### Data listing
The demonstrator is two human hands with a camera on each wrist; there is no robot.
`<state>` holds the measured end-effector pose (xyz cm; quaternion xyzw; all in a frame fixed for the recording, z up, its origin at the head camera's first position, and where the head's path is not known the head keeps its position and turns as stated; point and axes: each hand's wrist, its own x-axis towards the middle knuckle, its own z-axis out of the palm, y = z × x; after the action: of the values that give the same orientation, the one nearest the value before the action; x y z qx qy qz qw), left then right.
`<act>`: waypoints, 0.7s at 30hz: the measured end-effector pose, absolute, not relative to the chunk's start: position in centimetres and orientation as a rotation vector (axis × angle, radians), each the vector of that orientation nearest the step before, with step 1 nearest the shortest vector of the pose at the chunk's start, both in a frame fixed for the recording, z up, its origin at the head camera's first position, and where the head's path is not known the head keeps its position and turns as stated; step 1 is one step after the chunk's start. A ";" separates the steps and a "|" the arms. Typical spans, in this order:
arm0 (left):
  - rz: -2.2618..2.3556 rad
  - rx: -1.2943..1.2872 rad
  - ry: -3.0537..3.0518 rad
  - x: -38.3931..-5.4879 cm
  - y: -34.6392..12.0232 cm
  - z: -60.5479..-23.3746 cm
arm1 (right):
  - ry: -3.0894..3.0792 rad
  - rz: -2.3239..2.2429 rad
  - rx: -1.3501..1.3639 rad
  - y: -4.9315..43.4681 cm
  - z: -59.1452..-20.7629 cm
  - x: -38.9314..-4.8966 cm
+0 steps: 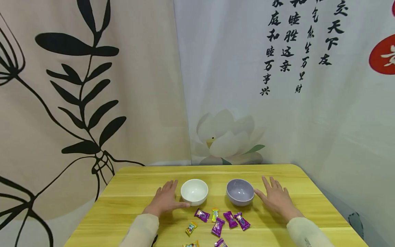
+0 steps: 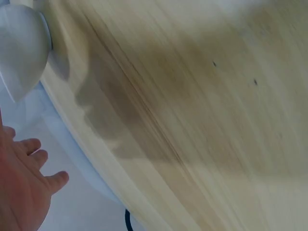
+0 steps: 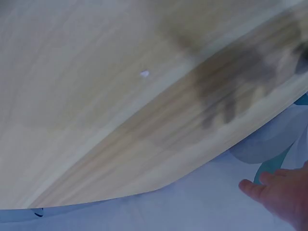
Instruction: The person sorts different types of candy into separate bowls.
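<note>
A white bowl (image 1: 194, 192) and a greyish-purple bowl (image 1: 240, 192) stand side by side on the wooden table. My left hand (image 1: 166, 199) is at the white bowl's left, fingers spread, with the thumb reaching to the bowl's near side; whether it touches cannot be told. In the left wrist view this hand (image 2: 24, 185) has extended fingers beside the white bowl (image 2: 21, 45). To the right of the purple bowl, my right hand (image 1: 277, 199) is spread, its thumb close to the rim. The right wrist view shows part of that hand (image 3: 279, 192) with nothing held.
In front of the bowls lie several purple-wrapped candies (image 1: 218, 227) and yellow-wrapped candies (image 1: 191, 228), some cut off by the frame's bottom edge. The table (image 1: 123, 202) ends at a fabric backdrop (image 1: 148, 85) printed with plants and writing.
</note>
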<state>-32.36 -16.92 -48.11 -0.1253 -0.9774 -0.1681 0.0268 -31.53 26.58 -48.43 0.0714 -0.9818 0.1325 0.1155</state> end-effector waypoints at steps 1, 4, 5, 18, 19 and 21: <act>-0.537 -0.390 -3.015 -32.4 -16.7 -48.2 | -2.872 0.386 0.215 26.5 -48.4 -31.5; -0.593 -0.394 -3.004 -32.7 -16.2 -48.4 | -2.853 0.399 0.239 26.3 -48.5 -31.5; -0.612 -0.395 -3.000 -32.7 -16.1 -48.5 | -2.843 0.397 0.251 26.2 -48.6 -31.5; -0.878 -0.439 -2.964 -33.7 -14.7 -49.3 | -2.761 0.579 0.265 24.2 -47.4 -30.8; -0.880 -0.447 -2.961 -33.8 -14.6 -49.3 | -2.755 0.588 0.264 24.0 -47.2 -30.8; -0.891 -0.465 -2.957 -33.9 -14.3 -49.4 | -2.745 0.612 0.268 23.6 -47.0 -30.7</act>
<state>-33.91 -14.32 -49.39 -0.1490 -0.9467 -0.2854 0.0092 -30.74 23.62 -47.00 0.0937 -0.9595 0.2140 0.1577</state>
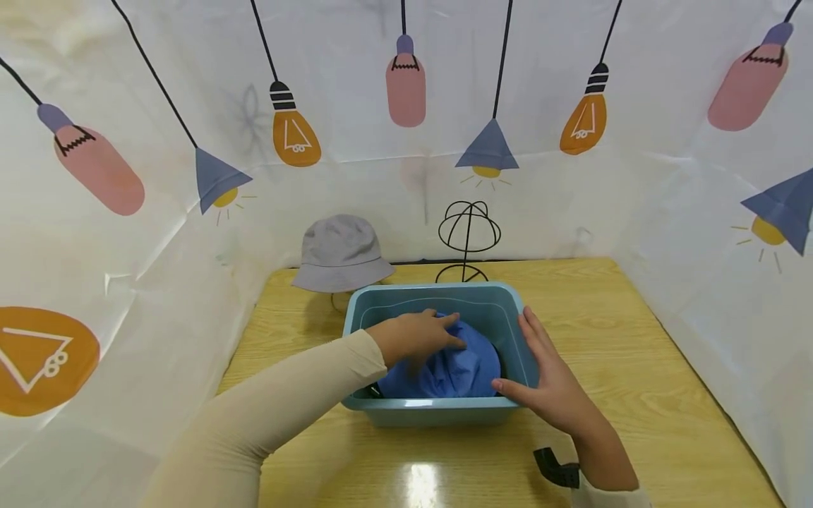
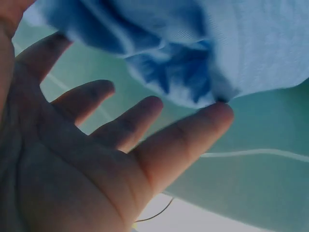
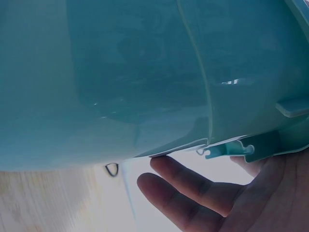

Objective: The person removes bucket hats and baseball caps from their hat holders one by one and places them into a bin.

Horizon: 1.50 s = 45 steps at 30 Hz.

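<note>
A light-blue plastic bin (image 1: 432,413) stands on the table, with a crumpled blue cloth hat (image 1: 473,363) inside it. My left hand (image 1: 416,335) reaches over the hat, fingers spread. In the left wrist view one fingertip (image 2: 219,116) meets the edge of the blue cloth, and the other fingers extend loosely beneath it. At the bin's front right corner, my right hand (image 1: 552,388) holds the rim, thumb over the inside and fingers along the outer wall. In the right wrist view these fingers (image 3: 178,198) lie close against the bin's outside.
A grey bucket hat (image 1: 343,254) sits on a stand behind the bin to the left. Behind it in the middle is a bare black wire hat stand (image 1: 466,233). The wooden table (image 1: 591,317) is bordered by white lamp-printed sheets (image 1: 705,233).
</note>
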Each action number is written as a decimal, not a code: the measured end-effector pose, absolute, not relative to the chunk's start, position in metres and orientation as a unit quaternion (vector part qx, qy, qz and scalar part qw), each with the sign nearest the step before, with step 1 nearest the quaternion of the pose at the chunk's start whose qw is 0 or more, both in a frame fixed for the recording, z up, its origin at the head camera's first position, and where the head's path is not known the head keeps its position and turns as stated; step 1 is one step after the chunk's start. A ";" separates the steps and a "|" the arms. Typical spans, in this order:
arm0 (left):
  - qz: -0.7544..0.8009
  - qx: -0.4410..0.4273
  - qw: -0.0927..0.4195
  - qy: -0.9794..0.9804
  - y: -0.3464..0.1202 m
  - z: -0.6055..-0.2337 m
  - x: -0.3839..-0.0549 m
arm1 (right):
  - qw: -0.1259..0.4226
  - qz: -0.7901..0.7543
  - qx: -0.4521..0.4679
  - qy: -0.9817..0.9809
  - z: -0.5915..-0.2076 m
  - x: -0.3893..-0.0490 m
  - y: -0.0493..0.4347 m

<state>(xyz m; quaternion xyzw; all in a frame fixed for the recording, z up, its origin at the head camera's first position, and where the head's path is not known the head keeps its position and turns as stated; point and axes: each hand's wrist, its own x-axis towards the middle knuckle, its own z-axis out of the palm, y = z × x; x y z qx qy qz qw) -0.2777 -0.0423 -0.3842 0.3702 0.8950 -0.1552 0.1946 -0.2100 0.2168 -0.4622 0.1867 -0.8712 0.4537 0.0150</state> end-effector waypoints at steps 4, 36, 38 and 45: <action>-0.154 0.368 0.201 0.895 -0.043 -0.391 -0.279 | 0.015 0.451 0.185 -0.873 -0.462 -0.210 0.216; -0.204 0.410 0.191 0.868 -0.029 -0.428 -0.284 | 0.015 0.460 0.185 -0.868 -0.463 -0.211 0.217; -0.201 0.405 0.195 0.870 -0.029 -0.428 -0.283 | 0.013 0.463 0.184 -0.867 -0.464 -0.210 0.216; -0.204 0.407 0.185 0.871 -0.033 -0.426 -0.283 | 0.014 0.459 0.186 -0.869 -0.464 -0.211 0.216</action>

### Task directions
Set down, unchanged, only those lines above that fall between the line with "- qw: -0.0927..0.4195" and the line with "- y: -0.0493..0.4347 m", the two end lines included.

### Result of the task
  - qw: -0.0927..0.4195
  - qy: -0.9794..0.9804
  - y: -0.3464..0.1202 m
  - z: -0.6055..-0.2337 m
  - x: -0.3839..-0.0549 m
arm1 (right):
  - qw: -0.1259..0.4226
  - qz: -0.7901..0.7543
  - qx: -0.4521..0.4679
  - qy: -0.9817..0.9809
  - z: -0.5915..-0.2076 m
  - x: -0.3893..-0.0490 m
  - y: -0.0493..0.4347 m

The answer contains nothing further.